## About this exercise
Repeat everything in the data exactly except images.

## Input data
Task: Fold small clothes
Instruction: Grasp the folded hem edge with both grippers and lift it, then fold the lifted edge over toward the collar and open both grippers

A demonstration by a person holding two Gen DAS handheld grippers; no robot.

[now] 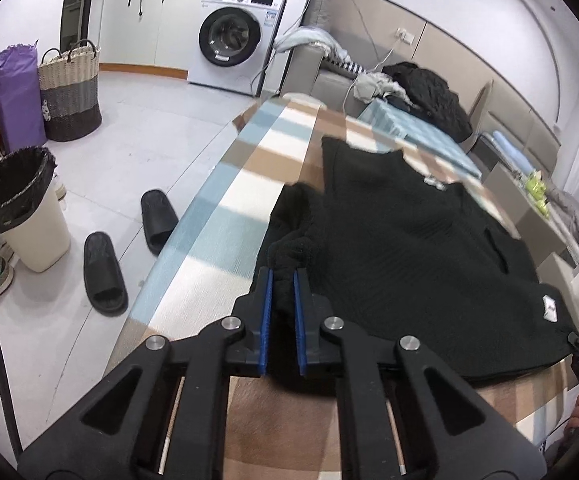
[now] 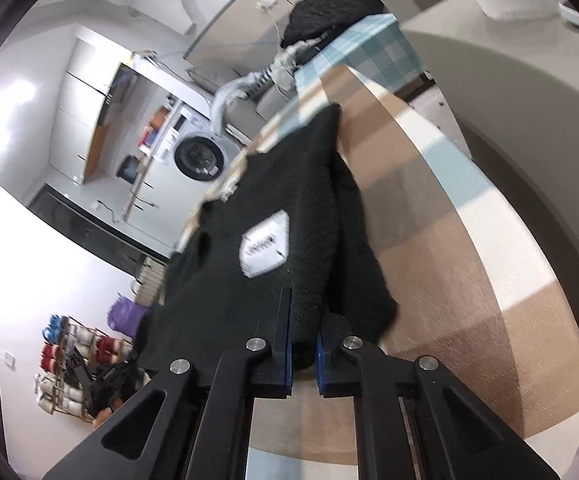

## Result of this exercise
Task: Fold small clothes
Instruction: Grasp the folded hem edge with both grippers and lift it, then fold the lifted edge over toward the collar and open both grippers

A demonstration by a person holding two Gen DAS handheld grippers; no robot.

[now] 
[now] 

No other output was requested.